→ **WHAT IS REQUIRED**
An identical copy of every entry below is the required output.

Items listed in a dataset
+ + + + +

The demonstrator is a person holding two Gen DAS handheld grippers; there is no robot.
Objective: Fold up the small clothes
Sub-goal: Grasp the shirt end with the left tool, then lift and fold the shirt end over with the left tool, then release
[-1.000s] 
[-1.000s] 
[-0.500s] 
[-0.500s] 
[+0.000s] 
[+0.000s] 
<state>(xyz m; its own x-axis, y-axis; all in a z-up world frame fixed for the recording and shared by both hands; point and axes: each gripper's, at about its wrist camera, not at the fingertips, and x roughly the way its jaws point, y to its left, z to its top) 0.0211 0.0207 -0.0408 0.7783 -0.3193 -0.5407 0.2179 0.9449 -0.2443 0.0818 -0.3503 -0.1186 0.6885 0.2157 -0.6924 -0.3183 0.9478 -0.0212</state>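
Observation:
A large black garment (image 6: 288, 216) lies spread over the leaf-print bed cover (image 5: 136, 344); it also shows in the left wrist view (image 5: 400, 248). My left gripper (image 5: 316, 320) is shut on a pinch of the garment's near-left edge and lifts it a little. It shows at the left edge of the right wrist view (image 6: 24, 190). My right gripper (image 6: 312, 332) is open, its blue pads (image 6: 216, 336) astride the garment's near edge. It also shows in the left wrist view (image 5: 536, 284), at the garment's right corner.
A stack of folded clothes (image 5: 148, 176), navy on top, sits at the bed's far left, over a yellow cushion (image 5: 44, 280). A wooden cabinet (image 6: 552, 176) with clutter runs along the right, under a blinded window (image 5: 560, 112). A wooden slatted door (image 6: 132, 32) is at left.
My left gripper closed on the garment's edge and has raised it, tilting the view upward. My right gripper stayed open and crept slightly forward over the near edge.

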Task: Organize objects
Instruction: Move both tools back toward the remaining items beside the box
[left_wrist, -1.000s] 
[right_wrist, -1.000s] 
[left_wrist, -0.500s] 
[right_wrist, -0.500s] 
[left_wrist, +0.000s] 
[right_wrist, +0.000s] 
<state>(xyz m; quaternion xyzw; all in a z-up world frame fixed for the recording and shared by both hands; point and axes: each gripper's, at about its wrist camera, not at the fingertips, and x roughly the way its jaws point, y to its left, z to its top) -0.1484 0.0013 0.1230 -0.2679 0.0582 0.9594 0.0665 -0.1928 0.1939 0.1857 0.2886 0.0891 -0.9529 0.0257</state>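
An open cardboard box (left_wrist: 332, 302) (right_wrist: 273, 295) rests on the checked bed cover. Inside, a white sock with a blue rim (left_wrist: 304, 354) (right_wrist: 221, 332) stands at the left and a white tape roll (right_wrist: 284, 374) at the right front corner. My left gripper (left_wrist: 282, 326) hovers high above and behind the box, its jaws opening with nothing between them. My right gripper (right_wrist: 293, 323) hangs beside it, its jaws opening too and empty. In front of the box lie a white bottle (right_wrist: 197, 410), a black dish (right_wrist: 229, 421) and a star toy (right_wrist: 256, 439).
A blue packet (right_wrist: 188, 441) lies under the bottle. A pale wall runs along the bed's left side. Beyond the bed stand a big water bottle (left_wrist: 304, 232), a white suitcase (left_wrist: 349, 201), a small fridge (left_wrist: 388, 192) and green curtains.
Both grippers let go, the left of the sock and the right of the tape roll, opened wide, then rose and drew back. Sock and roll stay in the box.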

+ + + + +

→ **SOLUTION TO THIS EXERCISE**
The demonstrator is a person holding two Gen DAS handheld grippers; there is no robot.
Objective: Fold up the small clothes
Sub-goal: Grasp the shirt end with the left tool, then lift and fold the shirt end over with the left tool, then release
[-1.000s] 
[-1.000s] 
[-0.500s] 
[-0.500s] 
[+0.000s] 
[+0.000s] 
<state>(xyz m; its own x-axis, y-axis; all in a z-up world frame fixed for the recording and shared by both hands; point and axes: each gripper's, at about its wrist camera, not at the fingertips, and x roughly the way its jaws point, y to its left, z to its top) 0.0211 0.0207 -0.0408 0.7783 -0.3193 -0.5407 0.2179 0.9449 -0.2443 0.0818 -0.3503 -0.1186 0.6885 0.2157 -0.6924 -0.3183 0.9478 -0.0212</state>
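Observation:
A large black garment (image 6: 288, 216) lies spread over the leaf-print bed cover (image 5: 136, 344); it also shows in the left wrist view (image 5: 400, 248). My left gripper (image 5: 316, 320) is shut on a pinch of the garment's near-left edge and lifts it a little. It shows at the left edge of the right wrist view (image 6: 24, 190). My right gripper (image 6: 312, 332) is open, its blue pads (image 6: 216, 336) astride the garment's near edge. It also shows in the left wrist view (image 5: 536, 284), at the garment's right corner.
A stack of folded clothes (image 5: 148, 176), navy on top, sits at the bed's far left, over a yellow cushion (image 5: 44, 280). A wooden cabinet (image 6: 552, 176) with clutter runs along the right, under a blinded window (image 5: 560, 112). A wooden slatted door (image 6: 132, 32) is at left.
My left gripper closed on the garment's edge and has raised it, tilting the view upward. My right gripper stayed open and crept slightly forward over the near edge.
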
Task: Organize objects
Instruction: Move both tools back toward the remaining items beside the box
[left_wrist, -1.000s] 
[right_wrist, -1.000s] 
[left_wrist, -0.500s] 
[right_wrist, -0.500s] 
[left_wrist, +0.000s] 
[right_wrist, +0.000s] 
<state>(xyz m; quaternion xyzw; all in a z-up world frame fixed for the recording and shared by both hands; point and axes: each gripper's, at about its wrist camera, not at the fingertips, and x roughly the way its jaws point, y to its left, z to its top) -0.1484 0.0013 0.1230 -0.2679 0.0582 0.9594 0.0665 -0.1928 0.1939 0.1857 0.2886 0.0891 -0.9529 0.0257</state>
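An open cardboard box (left_wrist: 332, 302) (right_wrist: 273, 295) rests on the checked bed cover. Inside, a white sock with a blue rim (left_wrist: 304, 354) (right_wrist: 221, 332) stands at the left and a white tape roll (right_wrist: 284, 374) at the right front corner. My left gripper (left_wrist: 282, 326) hovers high above and behind the box, its jaws opening with nothing between them. My right gripper (right_wrist: 293, 323) hangs beside it, its jaws opening too and empty. In front of the box lie a white bottle (right_wrist: 197, 410), a black dish (right_wrist: 229, 421) and a star toy (right_wrist: 256, 439).
A blue packet (right_wrist: 188, 441) lies under the bottle. A pale wall runs along the bed's left side. Beyond the bed stand a big water bottle (left_wrist: 304, 232), a white suitcase (left_wrist: 349, 201), a small fridge (left_wrist: 388, 192) and green curtains.
Both grippers let go, the left of the sock and the right of the tape roll, opened wide, then rose and drew back. Sock and roll stay in the box.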

Nothing else remains for the exercise.